Utility of extrinsic [60] fullerenes as work function type sensors for amphetamine drug detection: DFT studies

Abstract

Detection of illicit drugs is of increasing interest for police and drug communities because of their abuse. Using density functional calculations, we investigated the interaction of amphetamine (AA) drug with the pristine, B, Al, Ga (group IIIA), Si, and Ge (IIV group) doped C60 fullerenes. The AA cycloaddition from its phenyl ring to the [6–6] bonds of C60 is more favorable than that to the [5–6] bonds, in good agreement with experiment.
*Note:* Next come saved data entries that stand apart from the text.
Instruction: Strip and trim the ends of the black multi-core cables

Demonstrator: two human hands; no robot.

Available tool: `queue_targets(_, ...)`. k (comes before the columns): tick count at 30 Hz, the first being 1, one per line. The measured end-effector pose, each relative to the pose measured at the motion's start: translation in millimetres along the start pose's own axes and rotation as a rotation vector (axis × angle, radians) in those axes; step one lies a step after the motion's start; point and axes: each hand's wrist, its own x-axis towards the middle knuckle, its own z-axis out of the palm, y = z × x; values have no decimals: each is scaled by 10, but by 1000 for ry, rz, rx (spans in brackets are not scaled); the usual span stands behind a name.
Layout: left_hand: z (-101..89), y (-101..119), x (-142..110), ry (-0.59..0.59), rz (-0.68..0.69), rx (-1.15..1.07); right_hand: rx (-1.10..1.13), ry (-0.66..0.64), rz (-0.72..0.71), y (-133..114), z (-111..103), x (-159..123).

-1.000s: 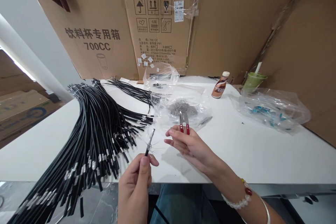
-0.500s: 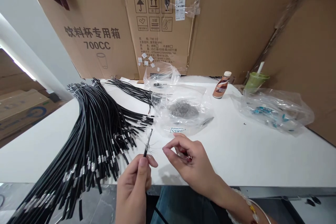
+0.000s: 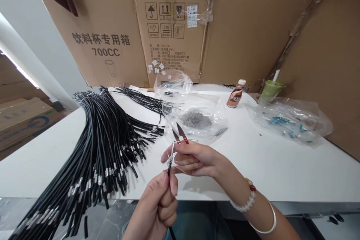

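Inside the clear bag point(image 3: 212, 110) lies grey wire point(image 3: 195, 118); left hand point(image 3: 163, 198) grips black cable point(image 3: 170, 167)

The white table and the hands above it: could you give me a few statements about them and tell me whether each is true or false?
1. The left hand holds a black cable with silvery strands at its end. True.
2. The snips in the right hand have their blades closed together. False: the blade tips stand apart.
3. The big bunch of black cables lies on the right side of the table. False: it lies on the left side.
4. The small bottle has a dark cap. False: its cap is pale.
5. A clear bag with blue pieces in it lies near the green cup. True.
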Motion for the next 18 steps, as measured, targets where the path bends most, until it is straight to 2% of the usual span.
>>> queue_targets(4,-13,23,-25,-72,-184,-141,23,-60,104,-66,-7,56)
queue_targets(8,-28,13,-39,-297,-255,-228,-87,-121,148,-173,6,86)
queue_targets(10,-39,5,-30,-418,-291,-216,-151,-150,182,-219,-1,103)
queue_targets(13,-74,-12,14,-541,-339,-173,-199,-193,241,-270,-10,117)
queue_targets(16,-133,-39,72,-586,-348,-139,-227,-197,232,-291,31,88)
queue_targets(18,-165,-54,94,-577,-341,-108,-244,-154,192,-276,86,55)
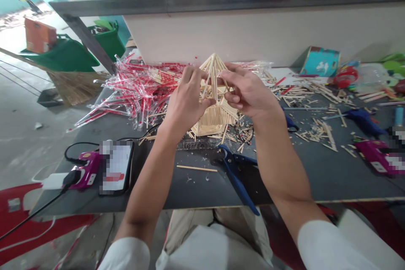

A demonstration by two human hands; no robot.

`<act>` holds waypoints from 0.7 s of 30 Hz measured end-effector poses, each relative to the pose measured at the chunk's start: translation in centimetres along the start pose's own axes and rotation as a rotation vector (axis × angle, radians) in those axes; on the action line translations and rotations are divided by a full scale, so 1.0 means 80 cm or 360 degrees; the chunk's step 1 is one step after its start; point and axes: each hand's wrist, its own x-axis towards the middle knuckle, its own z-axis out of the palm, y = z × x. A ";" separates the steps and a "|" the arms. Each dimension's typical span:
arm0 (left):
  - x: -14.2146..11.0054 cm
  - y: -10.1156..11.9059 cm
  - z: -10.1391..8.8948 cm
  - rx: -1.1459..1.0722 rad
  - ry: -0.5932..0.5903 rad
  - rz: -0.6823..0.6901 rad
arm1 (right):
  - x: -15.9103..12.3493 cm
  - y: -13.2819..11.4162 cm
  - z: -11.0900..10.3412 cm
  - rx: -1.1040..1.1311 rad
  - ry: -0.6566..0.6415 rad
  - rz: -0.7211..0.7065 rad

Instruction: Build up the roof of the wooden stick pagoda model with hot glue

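My left hand (188, 97) and my right hand (245, 90) grip a pointed roof frame (214, 69) built of thin wooden sticks, one hand at each side. Its tip points up. Directly beneath and partly behind my fingers is a wooden-stick model (211, 120) with slatted sides, standing on the table; whether the roof frame touches it cannot be made out. Nearer to me lie blue-handled pliers (236, 177), a single stick (196, 168) and a dark ruler-like strip (198, 144).
Red-and-clear plastic wrappers (142, 88) pile up at the left. A phone (117, 166) and a purple power strip (87, 171) lie at front left. Loose sticks (322, 133), a blue glue gun (363, 120) and a turquoise container (321, 61) are at the right. A metal rail (221, 2) crosses behind.
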 end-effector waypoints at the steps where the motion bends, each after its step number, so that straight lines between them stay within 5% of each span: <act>1: 0.000 0.000 0.000 0.0000 0.0000 -0.0002 | -0.001 -0.001 0.000 -0.0013 0.0006 0.0004; 21: 0.000 -0.004 -0.003 -0.0015 -0.0032 0.0043 | -0.002 0.001 -0.015 -0.0114 -0.0002 -0.0008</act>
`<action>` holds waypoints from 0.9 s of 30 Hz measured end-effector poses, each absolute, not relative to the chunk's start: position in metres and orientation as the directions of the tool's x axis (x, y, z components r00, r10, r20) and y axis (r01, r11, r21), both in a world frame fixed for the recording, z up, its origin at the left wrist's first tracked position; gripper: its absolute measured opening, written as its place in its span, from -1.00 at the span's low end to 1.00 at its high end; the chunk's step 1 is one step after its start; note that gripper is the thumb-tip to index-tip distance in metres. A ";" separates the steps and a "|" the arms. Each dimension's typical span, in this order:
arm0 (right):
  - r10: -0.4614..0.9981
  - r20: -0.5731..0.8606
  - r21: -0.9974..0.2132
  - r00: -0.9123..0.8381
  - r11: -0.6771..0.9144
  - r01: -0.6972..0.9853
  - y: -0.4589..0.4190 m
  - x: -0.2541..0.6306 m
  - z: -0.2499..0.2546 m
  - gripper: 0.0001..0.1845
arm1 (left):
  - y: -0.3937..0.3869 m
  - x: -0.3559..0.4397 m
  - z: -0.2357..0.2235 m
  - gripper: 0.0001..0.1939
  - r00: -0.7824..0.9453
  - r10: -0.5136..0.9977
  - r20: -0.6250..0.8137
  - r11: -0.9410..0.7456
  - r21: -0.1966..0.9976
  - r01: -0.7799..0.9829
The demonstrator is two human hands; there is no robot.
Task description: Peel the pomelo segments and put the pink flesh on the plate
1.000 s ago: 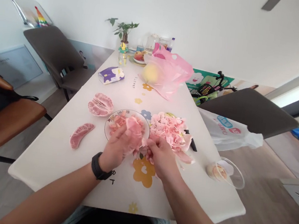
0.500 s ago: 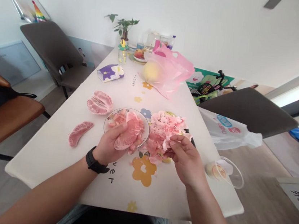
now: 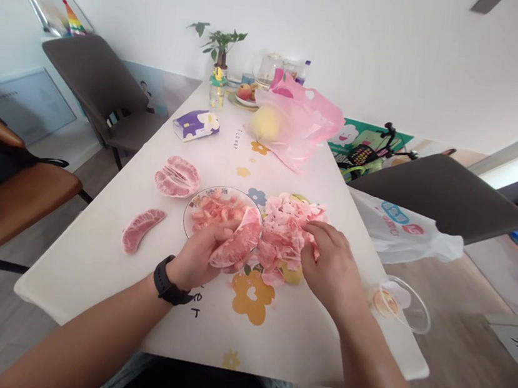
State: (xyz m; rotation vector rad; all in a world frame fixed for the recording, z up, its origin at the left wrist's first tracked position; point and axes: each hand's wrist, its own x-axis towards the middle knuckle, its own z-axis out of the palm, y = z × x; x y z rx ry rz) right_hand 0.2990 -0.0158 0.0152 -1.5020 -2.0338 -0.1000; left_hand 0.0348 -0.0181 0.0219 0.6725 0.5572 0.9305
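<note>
While the left hand (image 3: 197,256) grips a segment (image 3: 238,245) over the right edge of the plate (image 3: 190,207), the right hand (image 3: 310,241), loosely curled, seemingly empty by the skins (image 3: 286,219), should peel gently

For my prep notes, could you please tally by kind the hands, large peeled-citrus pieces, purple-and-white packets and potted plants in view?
Hands: 2 (left hand, right hand)
Large citrus pieces: 3 (held segment, loose segment, bigger chunk)
Purple-and-white packet: 1
Potted plant: 1
Total: 7
</note>
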 end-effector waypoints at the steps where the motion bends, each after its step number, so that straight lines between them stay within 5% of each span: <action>1: 0.833 0.520 -0.259 -0.189 0.365 0.894 -0.014 0.299 0.015 -0.72 | -0.018 0.035 0.021 -0.64 0.502 0.852 -0.147 0.436 0.729 -0.528; 6: 0.776 0.568 -0.189 -0.276 0.449 0.873 -0.014 0.288 0.030 -0.77 | -0.020 0.035 0.020 -0.73 0.546 0.825 -0.145 0.463 0.727 -0.507; 12: 0.590 0.617 -0.080 -0.522 0.706 0.703 -0.029 0.255 0.071 -0.80 | -0.023 0.036 0.020 -0.51 0.556 0.796 -0.239 0.521 0.739 -0.427; 18: 0.503 0.411 0.069 -0.760 0.814 0.576 -0.024 0.243 0.085 -0.80 | -0.024 0.036 0.018 -0.52 0.573 0.781 -0.248 0.486 0.818 -0.307; 27: 0.474 0.115 0.245 -0.873 0.839 0.487 -0.021 0.238 0.093 -0.80 | -0.023 0.036 0.012 -0.66 0.591 0.748 -0.303 0.471 0.870 -0.150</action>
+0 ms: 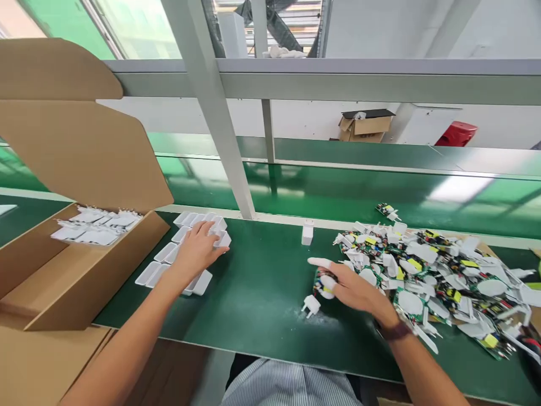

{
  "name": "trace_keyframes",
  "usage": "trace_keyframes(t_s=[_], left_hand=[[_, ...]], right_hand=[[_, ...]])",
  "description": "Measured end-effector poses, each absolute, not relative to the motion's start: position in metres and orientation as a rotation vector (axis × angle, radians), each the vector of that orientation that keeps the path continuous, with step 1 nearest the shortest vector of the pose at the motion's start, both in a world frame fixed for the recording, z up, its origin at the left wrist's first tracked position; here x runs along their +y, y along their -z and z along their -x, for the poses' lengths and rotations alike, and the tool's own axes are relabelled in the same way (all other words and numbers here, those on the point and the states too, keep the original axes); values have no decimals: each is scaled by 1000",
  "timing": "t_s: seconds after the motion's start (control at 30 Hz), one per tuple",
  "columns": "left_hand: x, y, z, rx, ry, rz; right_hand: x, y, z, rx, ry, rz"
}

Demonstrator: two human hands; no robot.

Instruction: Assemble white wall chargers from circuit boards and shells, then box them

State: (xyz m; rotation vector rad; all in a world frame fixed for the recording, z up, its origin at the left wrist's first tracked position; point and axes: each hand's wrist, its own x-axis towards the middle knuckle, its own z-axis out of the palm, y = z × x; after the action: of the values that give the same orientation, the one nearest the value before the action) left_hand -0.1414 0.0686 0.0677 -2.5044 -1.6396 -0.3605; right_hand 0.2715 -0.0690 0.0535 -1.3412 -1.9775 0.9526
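My left hand (196,247) reaches over a group of white plastic cases (167,252) standing in rows on the green bench. Its fingers are apart, curved around the far right cases; whether they touch one is unclear. My right hand (353,287) pinches a small circuit board (320,280) low over the bench, partly hidden by the thumb. White covers sit on its thumb and index fingertips. A white two-pin plug piece (311,305) lies right below the board, seemingly joined to it. A single white case (307,232) stands farther back between my hands.
A large heap of circuit boards with white parts (422,265) spreads across the right side. At the left stands an open cardboard box (97,276) with white pieces (97,225) inside. A slanted metal post (220,113) rises behind the bench (257,293).
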Motion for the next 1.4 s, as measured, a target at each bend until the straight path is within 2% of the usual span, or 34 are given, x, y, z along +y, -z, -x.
trace_keyframes(t_s=[0.07, 0.2, 0.27, 0.5, 0.63, 0.8, 0.9, 1.1, 1.23, 1.4], left_hand=[[73, -61, 134, -1641, 404, 2554], [69, -61, 95, -1522, 523, 2742], [61, -58, 68, -1447, 553, 2873], [39, -27, 0, -1239, 666, 3177], [36, -12, 5, -1194, 740, 3288], [33, -9, 20, -1227, 984, 3412], [32, -10, 24, -1296, 1074, 3481], [24, -2, 11, -1391, 990, 3505], [15, 5, -1, -1113, 1246, 3349], [8, 6, -3, -909, 1227, 3352]], right_hand=[[-50, -44, -259, -2089, -1001, 1318], [-40, -40, -235, -2279, -422, 1656], [-45, -41, -220, -2299, -263, 1858], [-64, -29, -214, -2397, -328, 1788], [-72, -13, -238, -2240, -436, 1615], [-75, 4, -241, -2071, -390, 1439], [-74, -5, -239, -1959, -334, 1279], [-73, -39, -231, -1955, -184, 1151], [-78, -41, -224, -2016, 3, 1208], [-85, -39, -223, -2055, 37, 1265]])
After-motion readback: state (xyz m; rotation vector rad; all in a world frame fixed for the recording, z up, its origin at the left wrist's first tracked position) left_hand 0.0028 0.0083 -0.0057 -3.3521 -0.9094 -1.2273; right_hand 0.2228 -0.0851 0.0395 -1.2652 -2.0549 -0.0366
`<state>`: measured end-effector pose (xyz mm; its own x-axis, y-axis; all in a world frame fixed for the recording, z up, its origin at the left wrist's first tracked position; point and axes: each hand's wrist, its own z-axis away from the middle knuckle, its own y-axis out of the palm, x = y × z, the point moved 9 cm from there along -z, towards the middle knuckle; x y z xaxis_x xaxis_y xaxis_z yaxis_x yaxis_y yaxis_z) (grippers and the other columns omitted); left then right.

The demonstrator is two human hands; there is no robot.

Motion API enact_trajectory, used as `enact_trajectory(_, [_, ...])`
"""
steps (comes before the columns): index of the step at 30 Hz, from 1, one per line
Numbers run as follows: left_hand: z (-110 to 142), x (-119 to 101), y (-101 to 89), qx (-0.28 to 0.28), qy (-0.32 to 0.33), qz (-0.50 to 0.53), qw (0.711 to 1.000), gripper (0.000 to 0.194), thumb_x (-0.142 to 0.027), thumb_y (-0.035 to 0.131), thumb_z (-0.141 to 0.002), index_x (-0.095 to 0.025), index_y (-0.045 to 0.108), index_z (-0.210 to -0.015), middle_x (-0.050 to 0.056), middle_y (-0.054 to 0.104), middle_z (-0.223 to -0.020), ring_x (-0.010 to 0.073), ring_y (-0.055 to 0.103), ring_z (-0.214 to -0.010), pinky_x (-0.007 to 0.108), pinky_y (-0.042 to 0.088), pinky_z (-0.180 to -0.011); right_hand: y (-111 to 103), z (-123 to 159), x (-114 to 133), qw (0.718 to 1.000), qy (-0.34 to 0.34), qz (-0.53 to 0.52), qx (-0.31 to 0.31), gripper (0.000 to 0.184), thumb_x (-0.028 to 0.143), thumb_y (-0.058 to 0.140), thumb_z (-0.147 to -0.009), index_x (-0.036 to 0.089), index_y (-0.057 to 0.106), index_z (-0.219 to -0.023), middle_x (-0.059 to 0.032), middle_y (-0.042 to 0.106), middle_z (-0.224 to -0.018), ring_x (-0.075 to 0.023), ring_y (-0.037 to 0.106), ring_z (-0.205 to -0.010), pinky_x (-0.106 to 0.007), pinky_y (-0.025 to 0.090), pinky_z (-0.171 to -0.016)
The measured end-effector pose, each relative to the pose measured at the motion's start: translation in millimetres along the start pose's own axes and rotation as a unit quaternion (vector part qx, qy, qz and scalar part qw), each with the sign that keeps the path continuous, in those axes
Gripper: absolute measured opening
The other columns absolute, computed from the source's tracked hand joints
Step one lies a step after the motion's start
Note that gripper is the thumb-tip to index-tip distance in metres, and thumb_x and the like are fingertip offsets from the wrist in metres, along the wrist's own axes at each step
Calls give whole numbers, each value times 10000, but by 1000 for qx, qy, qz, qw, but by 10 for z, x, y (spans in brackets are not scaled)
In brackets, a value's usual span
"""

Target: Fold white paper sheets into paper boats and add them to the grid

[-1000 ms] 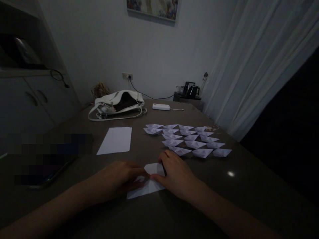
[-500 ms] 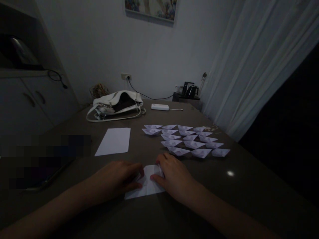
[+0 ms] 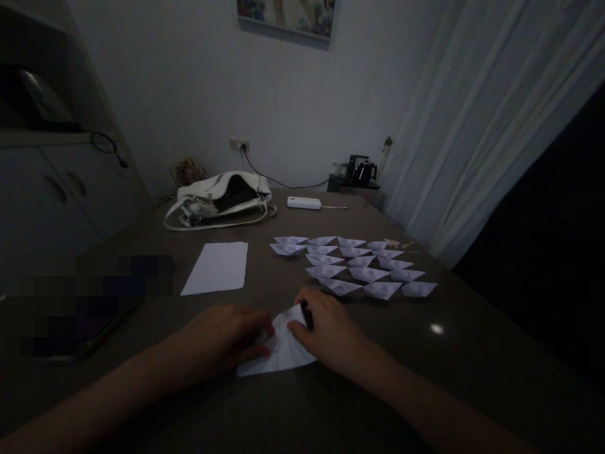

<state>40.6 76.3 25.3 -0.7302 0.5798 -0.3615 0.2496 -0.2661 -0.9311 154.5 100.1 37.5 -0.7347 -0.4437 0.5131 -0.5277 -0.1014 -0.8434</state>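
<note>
A partly folded sheet of white paper point(image 3: 283, 350) lies on the dark table between my hands. My left hand point(image 3: 231, 334) grips its left side, thumb and fingers closed on the paper. At the upper right, my right hand point(image 3: 326, 325) pinches a flap that stands up from the sheet. The fingers of both hands cover parts of the folds. Beyond my right hand, several folded paper boats point(image 3: 368, 274) stand in rows. A stack of flat white paper point(image 3: 215, 268) rests past my left hand.
A white handbag point(image 3: 222, 198) sits open at the back left, with a white power bank point(image 3: 304, 203) and short cable to its right. A dark, blurred-out object point(image 3: 89, 315) lies at the left. Behind the table, a black kettle point(image 3: 363, 171) stands near the curtain point(image 3: 449, 139).
My right fingers have lifted the upper right corner of the paper, so its flap now rises higher. My left hand has stayed nearly still.
</note>
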Motion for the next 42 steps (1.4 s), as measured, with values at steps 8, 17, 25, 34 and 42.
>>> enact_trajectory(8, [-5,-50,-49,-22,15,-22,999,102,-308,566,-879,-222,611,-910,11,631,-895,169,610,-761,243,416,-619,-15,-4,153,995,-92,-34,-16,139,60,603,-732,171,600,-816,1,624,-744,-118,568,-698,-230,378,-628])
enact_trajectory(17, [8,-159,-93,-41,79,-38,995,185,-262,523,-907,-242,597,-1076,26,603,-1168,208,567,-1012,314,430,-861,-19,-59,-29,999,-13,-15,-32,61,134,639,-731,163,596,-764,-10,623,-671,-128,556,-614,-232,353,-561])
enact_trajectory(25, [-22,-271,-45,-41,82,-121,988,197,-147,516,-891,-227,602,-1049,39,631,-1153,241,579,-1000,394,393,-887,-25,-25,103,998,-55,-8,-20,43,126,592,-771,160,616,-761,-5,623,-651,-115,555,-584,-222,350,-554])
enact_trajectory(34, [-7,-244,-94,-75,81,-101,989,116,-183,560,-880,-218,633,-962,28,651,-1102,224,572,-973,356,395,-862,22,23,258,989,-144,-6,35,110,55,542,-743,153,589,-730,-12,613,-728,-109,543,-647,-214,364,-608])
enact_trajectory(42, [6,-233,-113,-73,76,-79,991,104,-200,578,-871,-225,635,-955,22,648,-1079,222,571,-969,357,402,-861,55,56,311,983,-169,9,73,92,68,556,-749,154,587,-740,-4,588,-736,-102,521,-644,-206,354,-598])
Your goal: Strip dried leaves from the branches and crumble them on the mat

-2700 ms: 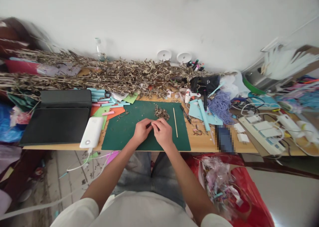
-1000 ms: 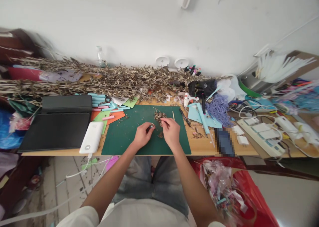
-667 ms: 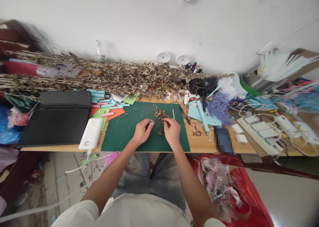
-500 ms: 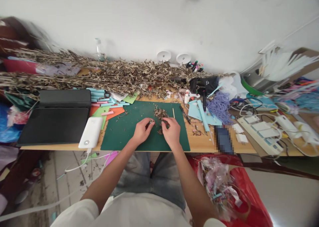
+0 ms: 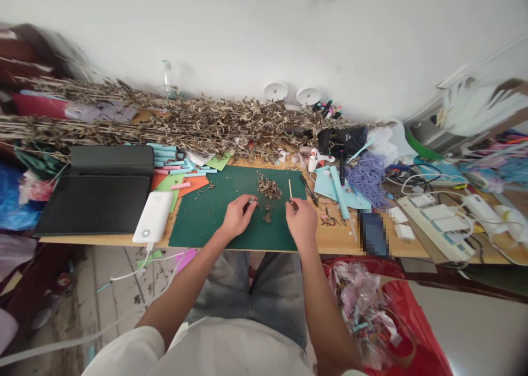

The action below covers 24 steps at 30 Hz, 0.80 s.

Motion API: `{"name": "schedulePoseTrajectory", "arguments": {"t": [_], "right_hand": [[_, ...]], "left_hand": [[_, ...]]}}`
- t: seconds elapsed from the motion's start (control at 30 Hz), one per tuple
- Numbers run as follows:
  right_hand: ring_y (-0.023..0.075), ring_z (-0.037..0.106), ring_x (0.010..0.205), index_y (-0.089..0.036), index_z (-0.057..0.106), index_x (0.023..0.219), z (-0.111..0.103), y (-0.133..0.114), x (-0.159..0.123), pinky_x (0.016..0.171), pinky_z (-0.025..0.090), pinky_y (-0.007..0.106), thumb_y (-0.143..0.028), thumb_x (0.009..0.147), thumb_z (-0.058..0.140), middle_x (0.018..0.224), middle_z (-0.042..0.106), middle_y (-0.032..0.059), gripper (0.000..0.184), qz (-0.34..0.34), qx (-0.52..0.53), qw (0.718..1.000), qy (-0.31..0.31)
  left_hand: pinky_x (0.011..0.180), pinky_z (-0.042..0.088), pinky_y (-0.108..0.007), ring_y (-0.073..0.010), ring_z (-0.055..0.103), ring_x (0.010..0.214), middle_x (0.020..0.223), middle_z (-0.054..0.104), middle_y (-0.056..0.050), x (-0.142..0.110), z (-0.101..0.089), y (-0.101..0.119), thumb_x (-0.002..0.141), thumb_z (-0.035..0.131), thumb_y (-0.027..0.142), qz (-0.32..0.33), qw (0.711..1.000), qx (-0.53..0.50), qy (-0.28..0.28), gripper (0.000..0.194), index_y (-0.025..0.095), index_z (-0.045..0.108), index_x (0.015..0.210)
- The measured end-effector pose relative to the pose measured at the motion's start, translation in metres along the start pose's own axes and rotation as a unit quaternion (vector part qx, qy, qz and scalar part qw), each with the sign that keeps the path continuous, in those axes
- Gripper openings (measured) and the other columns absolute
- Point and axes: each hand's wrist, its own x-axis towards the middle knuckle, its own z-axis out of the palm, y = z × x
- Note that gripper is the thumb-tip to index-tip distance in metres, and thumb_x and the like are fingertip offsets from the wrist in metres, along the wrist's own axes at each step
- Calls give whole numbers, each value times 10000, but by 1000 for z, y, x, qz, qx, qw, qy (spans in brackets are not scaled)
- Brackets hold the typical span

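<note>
My left hand [image 5: 238, 216] is closed over the green cutting mat [image 5: 198, 216], pinching a small round tube-like piece [image 5: 251, 200] whose pale open end faces up. Its full length is hidden by the fingers. To the right, my right hand [image 5: 302, 220] has its thumb and fingers closed at the near end of a thin wooden stick [image 5: 290, 188]. Between the hands, a heap of crumbled dry leaves [image 5: 269, 187] lies on the mat, and a smaller bit of leaf [image 5: 268, 213] is nearer to me.
Dried stalks [image 5: 231, 120] span the back of the table. At left are a black tablet case [image 5: 97, 202], a white power bank [image 5: 153, 217] and rolled paper tubes [image 5: 165, 153]. At right are a glue gun [image 5: 319, 159], purple yarn [image 5: 366, 179] and a power strip [image 5: 437, 227].
My right hand has left the leaf heap and moved right to the wooden stick, closing at its near end. My left hand stays in place with the small piece. The view has shifted slightly.
</note>
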Motion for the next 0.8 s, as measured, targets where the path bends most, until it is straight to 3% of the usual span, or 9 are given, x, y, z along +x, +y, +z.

When an AA molecule is adsorbed from its –NH2 group on the C60 fullerene, its work function is significantly decreased, showing a good sensitivity but the adsorption energy (−0.4 kcal/mol) is very small. Replacing a carbon atom of C60 by the impurity atoms, the interaction between the AA and the C60 is largely improved (adsorption energy ∼ −38.6 to −65.6 kcal/mol). Upon the adsorption of AA on the doped fullerenes, the Fermi level is largely shifted to higher energy, especially in the case of Si and Ge-doped fullerenes, and thus, the work function decreases by about 22.7 and 24.9%, respectively. The electron emission largely increases which can be converted to an electronic noise. However, the Si and Ge-C60 fullerenes are work function-type sensors for AA drug.